Level 3: Systemic Adaptations (2nd Order)
How major systems respond:
Economic structures: New markets, obsolete industries, value shifts
Power structures: Reinforcement or disruption of existing hierarchies
Social behaviors: New norms, practices, communities
Resistance movements: Who opposes the change and why?
Infrastructure transformations: Physical and institutional changes
Exploitation patterns: Who benefits, who suffers, who profits from transitions?
Level 4: Cultural Evolution (3rd Order)
Deep societal changes:
Language evolution: New terminology, metaphors, concepts
Ethical questions: New frameworks, dilemmas, taboos
Belief system adaptations: Religious and philosophical responses
Normalization: What was extraordinary becomes ordinary
Artistic responses: Media, entertainment, expression changes
Educational adjustments: What knowledge becomes essential or obsolete?
Level 5: Intersection Analysis
How changes affect different groups differently:
| Intersection | Questions |
|---|---|
| Socioeconomic classes | Who adapts, who’s left behind? |
| Geographic variations | Urban vs. rural, rich vs. poor regions? |
| Generational differences | Digital natives vs. immigrants equivalent? |
| Marginalized communities | New opportunities or new oppressions? |
| International implications | How do different nations respond? |
Managing Recursive Complexity
Depth vs.
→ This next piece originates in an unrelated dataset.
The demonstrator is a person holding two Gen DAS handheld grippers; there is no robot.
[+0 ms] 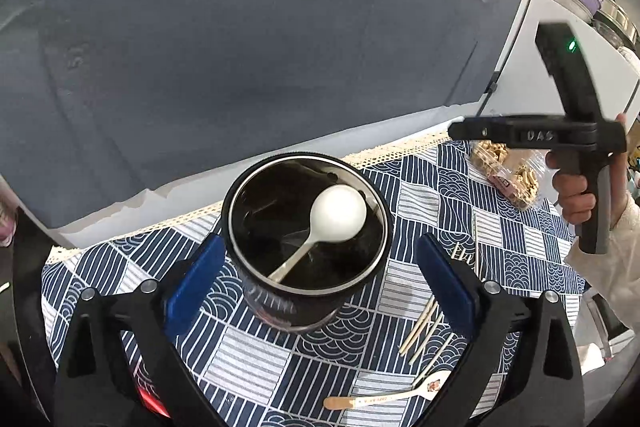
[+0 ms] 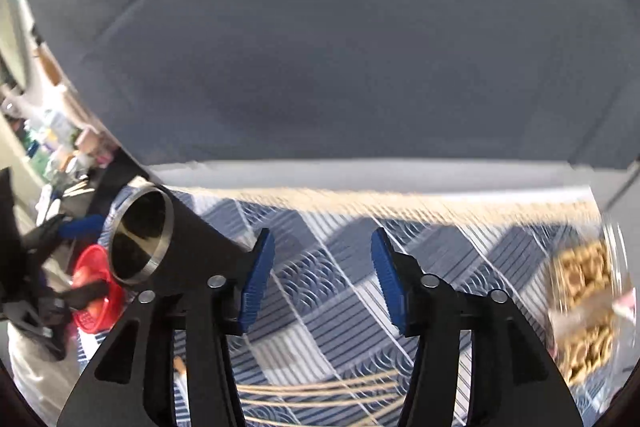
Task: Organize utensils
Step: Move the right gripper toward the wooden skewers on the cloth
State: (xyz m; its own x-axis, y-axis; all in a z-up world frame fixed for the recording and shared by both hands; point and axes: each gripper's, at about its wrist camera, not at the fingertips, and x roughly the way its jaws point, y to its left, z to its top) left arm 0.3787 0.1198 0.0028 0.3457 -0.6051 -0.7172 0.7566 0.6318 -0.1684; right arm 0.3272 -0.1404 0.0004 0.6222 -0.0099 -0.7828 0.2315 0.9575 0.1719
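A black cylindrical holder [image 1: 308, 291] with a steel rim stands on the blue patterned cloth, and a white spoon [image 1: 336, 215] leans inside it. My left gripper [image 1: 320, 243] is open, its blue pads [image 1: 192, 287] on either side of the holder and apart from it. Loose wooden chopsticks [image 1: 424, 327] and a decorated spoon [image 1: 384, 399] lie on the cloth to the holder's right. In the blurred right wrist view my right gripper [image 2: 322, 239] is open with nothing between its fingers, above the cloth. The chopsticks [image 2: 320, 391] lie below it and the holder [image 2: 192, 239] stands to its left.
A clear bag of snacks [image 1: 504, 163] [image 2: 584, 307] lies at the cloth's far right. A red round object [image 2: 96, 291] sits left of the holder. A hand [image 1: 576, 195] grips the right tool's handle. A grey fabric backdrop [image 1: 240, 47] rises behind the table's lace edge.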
Breadth Decisions
Deep exploration: Follow specific consequence chains through all levels for selected domains
Breadth mapping: Cover many domains at shallower level to maintain interconnected feeling
Tracer stories: Follow specific impacts through multiple domains via character or institution
Temporal Horizons
| Horizon | Timeframe | Focus |
|---|---|---|
| Short-term | Years | Immediate reactions, implementations |
| Medium-term | Decades | Institutional adaptations, social changes |
| Long-term | Generations | Cultural and psychological shifts |
Focusing Mechanisms
Character-centered ripples: How changes affect specific viewpoint characters
Story-relevant consequences: Emphasizing changes that drive your narrative
Thematic filters: Focusing on consequences that explore core themes
Contradictory Effects
The most interesting worldbuilding emerges from tensions:
- Identify where consequences create tension with each other
- Explore how societies negotiate these contradictions
- Use friction points as potential conflict sources
Enhanced Worldbuilding Elements
Contradiction Exploration
Every change has both valuable and concerning aspects:
Questions:
- What’s desirable about this change?
- What’s dangerous or concerning?
- How do different groups weight these tradeoffs?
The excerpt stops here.